I liked it because babies are busy people, constantly on the move, so it was rare for her to remain so still and quiet for more than five minutes, warm in my arms, on that rainy, early morning.
There’s a quality issue, too, I think, when it comes to television. Quality for the parents, really, as in I like some kids’ shows more than others. For instance, my reaction to Barney is an instant desire for a quick death, while Nora really liked it. So that’s not one we’ll watch together.

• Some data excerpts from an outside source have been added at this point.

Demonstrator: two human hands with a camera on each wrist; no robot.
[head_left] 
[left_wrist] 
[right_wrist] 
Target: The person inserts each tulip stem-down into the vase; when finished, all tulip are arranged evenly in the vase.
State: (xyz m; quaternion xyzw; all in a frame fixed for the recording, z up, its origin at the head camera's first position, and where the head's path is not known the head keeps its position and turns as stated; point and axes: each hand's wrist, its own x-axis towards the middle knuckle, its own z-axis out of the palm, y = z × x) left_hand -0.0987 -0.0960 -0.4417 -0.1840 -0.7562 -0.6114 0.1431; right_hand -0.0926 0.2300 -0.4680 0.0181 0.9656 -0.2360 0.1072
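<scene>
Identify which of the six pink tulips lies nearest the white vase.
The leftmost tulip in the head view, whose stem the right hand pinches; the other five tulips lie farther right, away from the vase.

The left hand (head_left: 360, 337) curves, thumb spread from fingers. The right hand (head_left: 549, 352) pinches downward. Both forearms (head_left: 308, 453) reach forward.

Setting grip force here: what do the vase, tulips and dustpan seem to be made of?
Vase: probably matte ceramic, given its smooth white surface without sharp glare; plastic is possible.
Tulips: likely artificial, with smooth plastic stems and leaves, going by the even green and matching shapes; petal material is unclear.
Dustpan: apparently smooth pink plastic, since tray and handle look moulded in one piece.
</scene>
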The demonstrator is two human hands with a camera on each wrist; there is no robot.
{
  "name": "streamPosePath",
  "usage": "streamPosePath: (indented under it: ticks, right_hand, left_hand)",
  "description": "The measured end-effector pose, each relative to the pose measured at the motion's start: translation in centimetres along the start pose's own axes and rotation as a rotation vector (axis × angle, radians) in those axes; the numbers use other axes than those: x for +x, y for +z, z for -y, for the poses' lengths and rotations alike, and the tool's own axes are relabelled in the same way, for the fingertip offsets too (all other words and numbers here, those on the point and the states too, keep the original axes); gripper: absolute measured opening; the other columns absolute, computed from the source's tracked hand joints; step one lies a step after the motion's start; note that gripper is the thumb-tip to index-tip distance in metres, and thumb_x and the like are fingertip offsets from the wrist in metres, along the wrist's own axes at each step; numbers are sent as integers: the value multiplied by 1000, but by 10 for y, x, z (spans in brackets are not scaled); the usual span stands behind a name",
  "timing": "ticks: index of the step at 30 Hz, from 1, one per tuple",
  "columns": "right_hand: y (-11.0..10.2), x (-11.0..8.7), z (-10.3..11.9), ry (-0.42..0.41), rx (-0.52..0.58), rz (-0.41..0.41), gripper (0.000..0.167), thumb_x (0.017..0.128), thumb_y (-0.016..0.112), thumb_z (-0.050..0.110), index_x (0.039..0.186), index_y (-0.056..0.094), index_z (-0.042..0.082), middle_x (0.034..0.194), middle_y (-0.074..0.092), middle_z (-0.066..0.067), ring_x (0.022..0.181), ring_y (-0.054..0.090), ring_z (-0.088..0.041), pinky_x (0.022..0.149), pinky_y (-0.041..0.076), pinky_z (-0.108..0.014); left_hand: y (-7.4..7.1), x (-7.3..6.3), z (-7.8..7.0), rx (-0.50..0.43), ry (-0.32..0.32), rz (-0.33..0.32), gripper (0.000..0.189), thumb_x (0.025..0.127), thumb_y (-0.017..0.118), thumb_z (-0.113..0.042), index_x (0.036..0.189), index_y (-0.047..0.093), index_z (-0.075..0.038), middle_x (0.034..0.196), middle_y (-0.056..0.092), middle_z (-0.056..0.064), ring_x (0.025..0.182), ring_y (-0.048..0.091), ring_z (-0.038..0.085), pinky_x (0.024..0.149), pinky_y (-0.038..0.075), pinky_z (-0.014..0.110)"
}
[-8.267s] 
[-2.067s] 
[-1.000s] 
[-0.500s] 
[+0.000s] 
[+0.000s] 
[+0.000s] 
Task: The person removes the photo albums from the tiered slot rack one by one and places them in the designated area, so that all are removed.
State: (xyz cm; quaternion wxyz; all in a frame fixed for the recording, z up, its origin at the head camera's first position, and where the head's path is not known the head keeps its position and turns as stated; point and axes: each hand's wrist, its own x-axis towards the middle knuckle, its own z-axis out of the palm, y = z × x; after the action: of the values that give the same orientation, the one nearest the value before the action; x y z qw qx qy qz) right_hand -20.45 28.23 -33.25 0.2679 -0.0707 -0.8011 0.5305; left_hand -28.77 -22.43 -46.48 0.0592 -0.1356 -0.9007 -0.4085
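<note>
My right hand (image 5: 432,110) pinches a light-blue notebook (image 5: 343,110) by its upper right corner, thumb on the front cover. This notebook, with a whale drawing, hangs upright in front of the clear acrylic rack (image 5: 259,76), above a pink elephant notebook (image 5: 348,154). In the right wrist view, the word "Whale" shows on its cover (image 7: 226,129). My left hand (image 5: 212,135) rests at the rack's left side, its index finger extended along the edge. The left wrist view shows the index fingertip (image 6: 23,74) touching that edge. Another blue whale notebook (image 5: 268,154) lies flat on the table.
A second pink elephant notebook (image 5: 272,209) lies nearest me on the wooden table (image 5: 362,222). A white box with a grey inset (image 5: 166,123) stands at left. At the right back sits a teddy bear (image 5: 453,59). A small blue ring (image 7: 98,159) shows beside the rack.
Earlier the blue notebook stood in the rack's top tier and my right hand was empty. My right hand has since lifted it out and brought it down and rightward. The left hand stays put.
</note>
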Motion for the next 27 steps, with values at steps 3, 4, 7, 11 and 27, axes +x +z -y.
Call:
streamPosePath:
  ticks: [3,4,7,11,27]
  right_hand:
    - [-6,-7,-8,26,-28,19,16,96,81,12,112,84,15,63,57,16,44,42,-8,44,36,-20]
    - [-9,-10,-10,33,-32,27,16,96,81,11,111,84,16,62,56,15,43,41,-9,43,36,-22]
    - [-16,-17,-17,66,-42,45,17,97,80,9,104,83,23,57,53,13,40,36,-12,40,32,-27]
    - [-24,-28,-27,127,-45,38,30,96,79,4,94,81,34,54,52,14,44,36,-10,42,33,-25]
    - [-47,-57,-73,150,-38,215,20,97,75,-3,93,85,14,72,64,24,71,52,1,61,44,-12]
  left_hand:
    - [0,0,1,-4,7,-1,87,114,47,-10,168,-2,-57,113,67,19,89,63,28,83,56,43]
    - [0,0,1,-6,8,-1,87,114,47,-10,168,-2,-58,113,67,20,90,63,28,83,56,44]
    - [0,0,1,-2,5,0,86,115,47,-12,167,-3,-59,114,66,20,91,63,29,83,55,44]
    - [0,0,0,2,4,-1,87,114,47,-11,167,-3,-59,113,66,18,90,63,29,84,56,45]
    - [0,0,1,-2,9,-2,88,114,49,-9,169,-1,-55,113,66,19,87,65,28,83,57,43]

The “Sesame Street” episode was another story, though. Charming and funny, but also reminiscent of my own childhood. So this morning, I was once again watching the news as Nora played, when she banged her head on this toy she’s currently obsessed with. It’s a little plastic table with a variety of musical instruments on top (thanks to Sheila, again!) and Nora thinks it is the greatest invention that ever was. Better than her parents and better than Cheerios. She’s learned to pull up on it and as she’s not that steady yet, she slipped on the rug and bumped her chin on the table.
Her little face crumpled and she started to cry so I scooped her up and, while it is not normally my first inclination to console with electronics, I wondered, as she whined in my arms, if “Sesame Street” was on somewhere in the great litany of cable TV stations.
It was. And - success! It was like nothing had ever happened. Or more aptly it was like an old, forgotten friend had made his way back into her life, like, “Hold up, HOLD UP ONE SECOND, Elmo’s back? WHAT?!?”